Master Class are posts where I talk a bit about design choices, how I make them, and what guides these decisions. They’ll likely be pretty rare.

Building the Bombardier (Hybrid Alchemist/Gunslinger), Part Two

So we already looked at the reason for building a bombardier, and selected the “above the fold” information we were borrowing to help define things like hit dice and skill points, back in Part One.

While we decided on our base attack bonus progression in Part One (since base attack and hit die are connected, even though that’s not always obvious), I want to revisit that decision just a bit. A character’s base attack bonus tells a player a lot about what a class is intended to be good at and it also absorbs a lot of potential power from a class. A full attack bonus (beginning at +1 and increasing by 1` at every level) is restricted to combat-focused characters, and is never combined with spellcasting better than weak (no spells at 1st level, and a maximum of 4th level spells, like paladins and rangers). A moderate attack bonus (beginning with +1 at 2nd level, and increasing by +3 every 4 levels) gives us the greatest flexibility, and can be combined with moderate spellcasting (up to 6 levels of spells over 20 character levels) or even strong spellcasting (up to 9th level spells) with a spell list that doesn’t focus on offensive magics. A weak attack bonus (beginning at +1 at 2nd level, and increasing by +1 every 2 levels) removes direct combat as a function of the character, and is almost always pared with strong spellcasting with a spell list with many offensive abilities.

When designing a hybrid class that combines two classes with different base attack bonus progressions, such as alchemist and gunslinger, this is a crucial decision. Hybrid classes that go for the lesser of the two attack progressions (such as the hunter, skald, and warpriest) leave more room for special abilities to make the class more interesting, and can easily draw on 6 levels worth of spells. Classes that go with the higher base attack bonus progression (such as the bloodrager, brawler, and slayer) have much more limited options about magical powers.

These are both legitimate design choices. So for our bombardier, we had to decide if we want to build a alchemy-and-guns combatant focused on kicking ass and taking names, or a martial-themed effects and magic class with a broader range of options but less direct combat ability and resilience. I’m sticking with the decision from part One and going with a moderate base attack bonus progression, but that will impact the next few decisions.

The next step is to do a rough listing of what features we are going to borrow from the parent classes, and what levels we plan to get them at. We can “pencil in” that information to form a rough skeleton of a class.
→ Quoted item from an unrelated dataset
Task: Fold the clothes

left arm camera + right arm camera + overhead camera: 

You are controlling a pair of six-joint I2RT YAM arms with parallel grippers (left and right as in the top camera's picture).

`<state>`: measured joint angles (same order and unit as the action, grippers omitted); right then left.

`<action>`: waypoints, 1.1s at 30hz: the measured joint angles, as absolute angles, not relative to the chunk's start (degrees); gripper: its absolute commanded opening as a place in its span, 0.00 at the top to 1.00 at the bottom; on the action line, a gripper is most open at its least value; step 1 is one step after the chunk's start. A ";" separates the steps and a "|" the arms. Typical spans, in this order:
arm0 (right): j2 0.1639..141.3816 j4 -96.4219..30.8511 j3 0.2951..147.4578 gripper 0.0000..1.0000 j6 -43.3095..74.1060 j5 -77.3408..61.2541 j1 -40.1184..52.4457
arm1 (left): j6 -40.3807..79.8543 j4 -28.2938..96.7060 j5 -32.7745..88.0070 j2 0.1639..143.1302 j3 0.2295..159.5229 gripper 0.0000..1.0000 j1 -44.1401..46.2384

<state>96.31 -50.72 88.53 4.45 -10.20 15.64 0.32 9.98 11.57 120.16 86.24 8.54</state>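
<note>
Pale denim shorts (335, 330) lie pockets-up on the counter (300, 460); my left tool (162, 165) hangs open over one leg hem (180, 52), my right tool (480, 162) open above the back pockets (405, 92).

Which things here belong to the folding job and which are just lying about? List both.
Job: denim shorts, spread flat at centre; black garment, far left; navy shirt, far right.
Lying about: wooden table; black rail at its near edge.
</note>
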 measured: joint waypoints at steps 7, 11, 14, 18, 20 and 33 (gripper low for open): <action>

His will show us what is already designed that we can use (or modify), give us a sense of what the class is lacking, and show us where we need to add something interesting to avoid “dead levels.”
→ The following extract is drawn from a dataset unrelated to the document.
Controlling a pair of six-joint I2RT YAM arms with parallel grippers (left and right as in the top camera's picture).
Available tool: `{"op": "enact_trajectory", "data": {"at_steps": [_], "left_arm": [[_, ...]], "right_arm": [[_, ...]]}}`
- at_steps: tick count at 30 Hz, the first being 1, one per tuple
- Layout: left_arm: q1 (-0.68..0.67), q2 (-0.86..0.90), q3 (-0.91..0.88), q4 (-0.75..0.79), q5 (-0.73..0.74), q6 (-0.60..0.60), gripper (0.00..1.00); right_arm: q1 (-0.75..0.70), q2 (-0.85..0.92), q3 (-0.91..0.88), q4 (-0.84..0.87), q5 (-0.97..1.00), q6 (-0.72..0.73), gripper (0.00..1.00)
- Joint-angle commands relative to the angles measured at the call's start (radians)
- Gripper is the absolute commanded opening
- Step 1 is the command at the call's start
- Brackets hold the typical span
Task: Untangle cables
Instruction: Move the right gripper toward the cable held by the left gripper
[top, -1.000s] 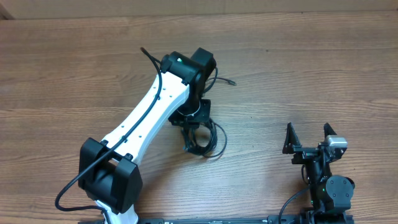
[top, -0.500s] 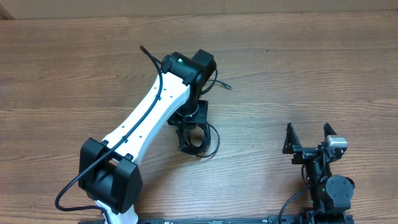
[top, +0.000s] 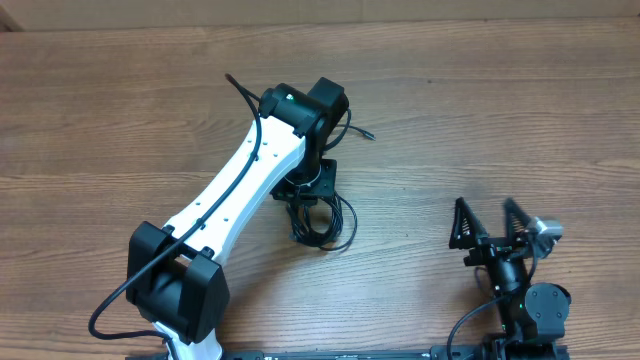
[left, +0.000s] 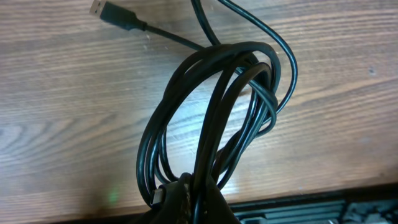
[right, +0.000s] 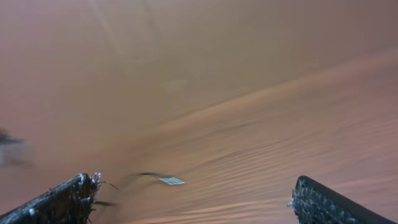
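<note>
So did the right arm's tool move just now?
Yes. The right tool swung a little left, toward the cables, while its round base stayed put.

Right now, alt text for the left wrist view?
A looped bundle of black cables, pinched at the bottom by the shut left gripper, seen against the wooden table. One USB plug shows at upper left.

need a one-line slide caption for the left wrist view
Left hand shut on a looped bundle of black cables, wooden table behind, one USB plug lying free at top left.
</note>
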Motion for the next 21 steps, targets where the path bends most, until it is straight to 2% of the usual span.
{"op": "enact_trajectory", "data": {"at_steps": [1,4,10,12,15,21], "left_arm": [[-0.008,-0.002,0.014,-0.009,0.069,-0.055,0.04],[-0.008,-0.002,0.014,-0.018,0.074,-0.090,0.04],[-0.021,-0.002,0.014,-0.030,0.071,-0.090,0.04],[-0.028,-0.002,0.014,-0.030,0.053,-0.090,0.04],[-0.037,-0.002,0.014,-0.048,0.026,-0.088,0.04],[-0.046,-0.002,0.014,-0.063,-0.018,-0.071,0.04]], "right_arm": [[-0.003,-0.010,-0.011,0.014,-0.236,0.452,1.00],[-0.003,-0.010,-0.011,0.018,-0.282,0.617,1.00],[-0.003,-0.010,-0.010,0.130,-0.212,0.753,1.00],[-0.003,-0.010,-0.010,0.206,-0.273,0.694,1.00],[-0.003,-0.010,-0.005,0.280,-0.424,0.466,1.00],[-0.003,0.018,0.113,0.071,-0.459,0.347,1.00]]}}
An aside – For those not familiar with the term, a dead level is a character class level that doesn’t give the player something new and exciting. It sucks when you gain a new level, and discover all it does is give you more hit points and some attack or saving throw increase. A player works hard to earn new character levels, and we want to reward them. Sometimes a new level of spells can count (especially for good spell lists with lots of options), and other times we really want a new ability listed under “special” for the class.

So, looking at the gunslinger we can see we need the gunsmith feature, or something a lot like it. If the character class is going to feel like it can bombard things (and if it can’t, it shouldn’t be a bombardier), it needs some kind of bombard. We may play with what firearm you can get or exactly how it works later, but for our “pencil in” stage, we should mark the gunsmith ability for 1st level. Since the bombardier has less hit points and a lower base attack bonus than a gunslinger, we have room to collect at least a few gunslinger abilities without being overpowered. The other things the gunslinger gets are deeds, nimble bonuses, and grit. We going to want some of that, but it may not all happen at the same levels gunslingers get it. Let’s look at the alchemist.
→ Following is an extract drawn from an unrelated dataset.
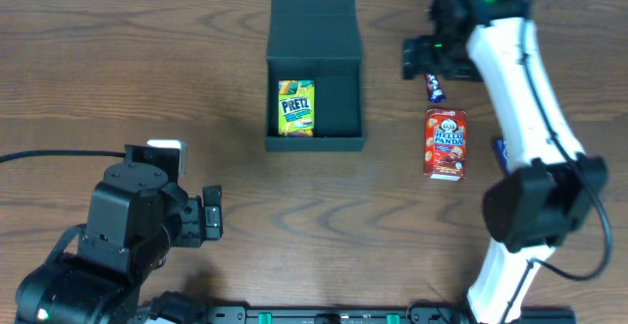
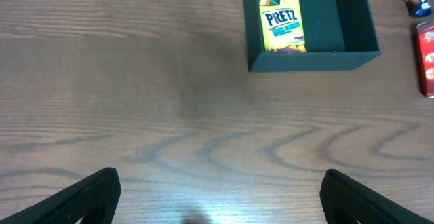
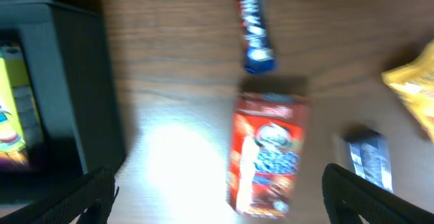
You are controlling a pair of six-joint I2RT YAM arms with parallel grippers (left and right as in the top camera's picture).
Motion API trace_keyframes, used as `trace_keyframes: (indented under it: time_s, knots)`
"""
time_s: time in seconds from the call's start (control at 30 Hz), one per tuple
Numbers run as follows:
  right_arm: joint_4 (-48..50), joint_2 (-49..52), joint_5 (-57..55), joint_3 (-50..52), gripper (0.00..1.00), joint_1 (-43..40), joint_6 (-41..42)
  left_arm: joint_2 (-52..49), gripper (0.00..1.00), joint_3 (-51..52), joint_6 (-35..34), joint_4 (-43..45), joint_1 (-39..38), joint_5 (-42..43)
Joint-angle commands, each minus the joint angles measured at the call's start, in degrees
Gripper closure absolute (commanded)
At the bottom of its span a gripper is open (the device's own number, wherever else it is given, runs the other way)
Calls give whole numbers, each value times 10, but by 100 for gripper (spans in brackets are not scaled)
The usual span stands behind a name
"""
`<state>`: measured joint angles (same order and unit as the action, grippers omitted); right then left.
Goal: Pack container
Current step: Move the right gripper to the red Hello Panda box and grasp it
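**Container open, one packet in, both tools empty**

I have the container [image 1: 339,108] open on the surface [image 1: 137,59], its lid flap [image 1: 314,20] folded back on the far side. A Pretz packet [image 1: 296,108] lies flat inside, against the container's left wall. Right of the container and apart from it lies a red snack box [image 1: 444,142]. A blue candy bar [image 1: 433,87] sits just beyond that box's far end.

The right wrist view is blurred. It shows a yellow packet [image 3: 413,91] and a small silvery packet [image 3: 369,157] further from the container than the red box. In the overhead view the right arm's white link crosses that spot and hides most of it.

The left arm sits folded low, well apart from the container on its near left side. The left tool [image 2: 220,183] faces the container's near wall with its fingers spread wide and nothing between them.

The right arm stretches out long, past the red snack box. The right tool [image 3: 218,183] hangs to the right of the container, near the candy bar, its fingers wide apart and holding nothing
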<state>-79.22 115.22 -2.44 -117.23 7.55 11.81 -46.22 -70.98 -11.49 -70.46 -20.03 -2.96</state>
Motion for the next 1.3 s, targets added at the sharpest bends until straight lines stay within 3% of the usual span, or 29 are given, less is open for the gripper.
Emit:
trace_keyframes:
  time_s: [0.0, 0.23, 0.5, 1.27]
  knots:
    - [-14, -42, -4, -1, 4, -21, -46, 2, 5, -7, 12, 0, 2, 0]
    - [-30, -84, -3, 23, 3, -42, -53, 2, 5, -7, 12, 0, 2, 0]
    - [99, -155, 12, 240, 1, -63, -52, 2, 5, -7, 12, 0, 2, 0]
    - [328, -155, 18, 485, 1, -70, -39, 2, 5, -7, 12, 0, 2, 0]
The alchemist gets bombs at 1st level, and clearly a bombardier needs bombs. We’ll likely need to make some adjustment to the ability to have it work with the firearm somehow, but that’s a problem for later. Like our firearm, the bombs seem crucial to the core idea, so we need to get them at 1st level.

The alchemist also gets alchemy, brew potion, discoveries, mutagen, poison resistance, and poison use. We clearly can’t take all of that, or we end up with an alchemist who also gets a gun. So we need to decide what from that list doesn’t fit our vision.

Certainly bombardiers don’t need poison use, at least automatically. Poison bombs could easily be a thing, but we can make that an option a character chooses if desired. Similarly mutagens have nothing to do with bombs, and are a major ability for alchemists, so cutting them gives us some breathing room for the things being added from gunslinger. We want discoveries, to make neat bombs, and likely some kind of bonus that takes the place of poison resistance, which we may tie to nimble from gunslinger.

So let’s sketch in a progression with bombs gunsmith, some kind of specializations (that will function as a mix of deeds and discoveries), and some kind of nimble bonus. We can define exactly how these thigns work later, we just want an idea how often they come up for now, and a rough progression to make sure we are avoiding dead levels.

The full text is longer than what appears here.